- Your goal -
Gather each line of the entries below that includes "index".

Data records
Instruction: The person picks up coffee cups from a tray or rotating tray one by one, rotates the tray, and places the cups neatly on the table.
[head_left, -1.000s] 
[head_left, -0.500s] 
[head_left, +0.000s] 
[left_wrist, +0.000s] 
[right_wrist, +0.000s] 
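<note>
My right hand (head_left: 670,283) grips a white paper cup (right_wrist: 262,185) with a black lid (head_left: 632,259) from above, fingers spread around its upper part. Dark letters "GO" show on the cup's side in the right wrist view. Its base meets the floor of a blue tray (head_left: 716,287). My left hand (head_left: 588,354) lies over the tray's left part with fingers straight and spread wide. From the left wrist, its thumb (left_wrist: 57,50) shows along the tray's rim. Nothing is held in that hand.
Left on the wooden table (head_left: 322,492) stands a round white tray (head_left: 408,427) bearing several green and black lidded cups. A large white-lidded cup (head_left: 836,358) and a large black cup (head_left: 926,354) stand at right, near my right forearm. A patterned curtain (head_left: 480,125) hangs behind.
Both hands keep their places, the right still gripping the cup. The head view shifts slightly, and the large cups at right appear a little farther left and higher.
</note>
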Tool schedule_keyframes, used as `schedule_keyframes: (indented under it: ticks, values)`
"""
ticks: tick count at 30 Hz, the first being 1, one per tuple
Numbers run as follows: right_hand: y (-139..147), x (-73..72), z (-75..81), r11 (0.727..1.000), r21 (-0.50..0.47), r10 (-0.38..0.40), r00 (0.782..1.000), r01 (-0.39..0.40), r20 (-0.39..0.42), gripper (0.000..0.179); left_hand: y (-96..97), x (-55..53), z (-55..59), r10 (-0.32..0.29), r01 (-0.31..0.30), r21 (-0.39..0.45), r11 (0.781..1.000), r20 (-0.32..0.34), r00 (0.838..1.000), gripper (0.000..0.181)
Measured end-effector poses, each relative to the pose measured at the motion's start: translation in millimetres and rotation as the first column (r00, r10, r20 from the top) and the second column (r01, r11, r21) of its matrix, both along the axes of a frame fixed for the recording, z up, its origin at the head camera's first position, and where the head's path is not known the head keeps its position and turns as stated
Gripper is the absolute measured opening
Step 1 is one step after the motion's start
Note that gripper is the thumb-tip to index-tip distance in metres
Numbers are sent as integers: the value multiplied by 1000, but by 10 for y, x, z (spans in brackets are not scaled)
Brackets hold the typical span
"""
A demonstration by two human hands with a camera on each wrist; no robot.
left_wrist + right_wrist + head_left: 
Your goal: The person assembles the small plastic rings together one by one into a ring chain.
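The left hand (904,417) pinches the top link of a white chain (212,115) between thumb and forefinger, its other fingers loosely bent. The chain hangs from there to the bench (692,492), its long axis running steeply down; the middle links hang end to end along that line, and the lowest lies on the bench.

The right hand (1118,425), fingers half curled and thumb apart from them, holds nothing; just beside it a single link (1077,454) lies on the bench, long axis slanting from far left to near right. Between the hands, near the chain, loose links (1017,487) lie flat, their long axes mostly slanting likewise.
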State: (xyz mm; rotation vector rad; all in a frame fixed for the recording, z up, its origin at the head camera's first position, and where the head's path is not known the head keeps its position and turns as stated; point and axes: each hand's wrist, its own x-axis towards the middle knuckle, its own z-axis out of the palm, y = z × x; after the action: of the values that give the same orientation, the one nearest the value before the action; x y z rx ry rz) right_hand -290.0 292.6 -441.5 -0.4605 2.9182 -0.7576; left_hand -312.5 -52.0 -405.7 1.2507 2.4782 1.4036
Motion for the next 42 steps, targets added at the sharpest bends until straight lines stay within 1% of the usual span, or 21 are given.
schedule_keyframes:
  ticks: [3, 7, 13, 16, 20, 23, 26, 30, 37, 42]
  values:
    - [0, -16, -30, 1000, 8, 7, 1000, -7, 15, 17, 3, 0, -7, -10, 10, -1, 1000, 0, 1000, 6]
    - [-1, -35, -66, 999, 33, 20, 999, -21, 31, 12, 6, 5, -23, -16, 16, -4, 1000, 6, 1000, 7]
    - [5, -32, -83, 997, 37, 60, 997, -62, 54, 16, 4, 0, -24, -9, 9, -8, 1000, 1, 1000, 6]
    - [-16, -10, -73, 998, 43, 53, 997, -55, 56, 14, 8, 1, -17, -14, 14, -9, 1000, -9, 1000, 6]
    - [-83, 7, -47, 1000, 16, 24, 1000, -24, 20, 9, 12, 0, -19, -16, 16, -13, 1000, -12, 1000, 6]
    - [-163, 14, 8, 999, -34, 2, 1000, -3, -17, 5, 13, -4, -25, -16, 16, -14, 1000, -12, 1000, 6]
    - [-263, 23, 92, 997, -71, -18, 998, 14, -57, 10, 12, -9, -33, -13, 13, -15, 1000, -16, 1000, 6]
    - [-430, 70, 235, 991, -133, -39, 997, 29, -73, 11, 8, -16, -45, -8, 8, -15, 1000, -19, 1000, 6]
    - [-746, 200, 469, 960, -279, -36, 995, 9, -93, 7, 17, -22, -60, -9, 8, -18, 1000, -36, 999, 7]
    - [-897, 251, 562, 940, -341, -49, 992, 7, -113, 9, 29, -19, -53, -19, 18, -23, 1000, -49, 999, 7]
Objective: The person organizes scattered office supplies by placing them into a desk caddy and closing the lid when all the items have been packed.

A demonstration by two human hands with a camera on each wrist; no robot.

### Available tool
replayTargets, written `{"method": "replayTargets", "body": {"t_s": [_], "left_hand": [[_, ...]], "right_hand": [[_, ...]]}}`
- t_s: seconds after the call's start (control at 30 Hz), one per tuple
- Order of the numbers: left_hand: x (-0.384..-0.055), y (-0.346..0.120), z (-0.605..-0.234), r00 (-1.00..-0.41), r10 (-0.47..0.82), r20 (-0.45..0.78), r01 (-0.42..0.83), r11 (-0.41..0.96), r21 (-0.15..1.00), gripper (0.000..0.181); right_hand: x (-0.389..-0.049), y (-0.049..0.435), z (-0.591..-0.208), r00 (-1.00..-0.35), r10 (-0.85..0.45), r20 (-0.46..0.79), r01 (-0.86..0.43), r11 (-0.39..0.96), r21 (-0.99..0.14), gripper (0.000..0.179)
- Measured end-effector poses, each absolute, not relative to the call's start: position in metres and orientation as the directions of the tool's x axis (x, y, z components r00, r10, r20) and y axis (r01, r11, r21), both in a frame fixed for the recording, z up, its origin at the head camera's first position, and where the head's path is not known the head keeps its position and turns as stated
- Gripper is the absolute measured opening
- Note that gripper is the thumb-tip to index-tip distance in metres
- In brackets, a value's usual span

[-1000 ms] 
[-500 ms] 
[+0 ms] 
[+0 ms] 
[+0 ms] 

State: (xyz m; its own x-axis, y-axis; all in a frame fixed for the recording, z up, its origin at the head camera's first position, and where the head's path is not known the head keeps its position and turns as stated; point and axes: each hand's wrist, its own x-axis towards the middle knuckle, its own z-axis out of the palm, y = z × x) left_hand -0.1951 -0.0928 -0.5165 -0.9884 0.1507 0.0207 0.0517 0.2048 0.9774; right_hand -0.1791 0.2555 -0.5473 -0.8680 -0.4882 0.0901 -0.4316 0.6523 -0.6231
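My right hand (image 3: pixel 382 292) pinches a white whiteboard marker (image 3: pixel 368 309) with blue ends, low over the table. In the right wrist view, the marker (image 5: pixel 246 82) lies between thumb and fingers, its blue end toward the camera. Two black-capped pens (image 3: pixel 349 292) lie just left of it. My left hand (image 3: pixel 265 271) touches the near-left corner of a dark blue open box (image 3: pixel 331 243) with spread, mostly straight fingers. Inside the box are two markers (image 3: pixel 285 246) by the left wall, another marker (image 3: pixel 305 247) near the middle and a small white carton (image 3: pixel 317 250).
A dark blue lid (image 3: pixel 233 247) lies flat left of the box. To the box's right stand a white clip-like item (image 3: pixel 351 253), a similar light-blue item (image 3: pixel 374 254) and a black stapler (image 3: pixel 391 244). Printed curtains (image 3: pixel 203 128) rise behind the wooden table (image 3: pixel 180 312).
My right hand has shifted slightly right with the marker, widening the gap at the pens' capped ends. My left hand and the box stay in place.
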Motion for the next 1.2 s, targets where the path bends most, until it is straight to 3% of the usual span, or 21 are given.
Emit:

- Task answer -
Note that gripper is the thumb-tip to index-tip distance in metres
- Note that gripper is the thumb-tip to index-tip distance in metres

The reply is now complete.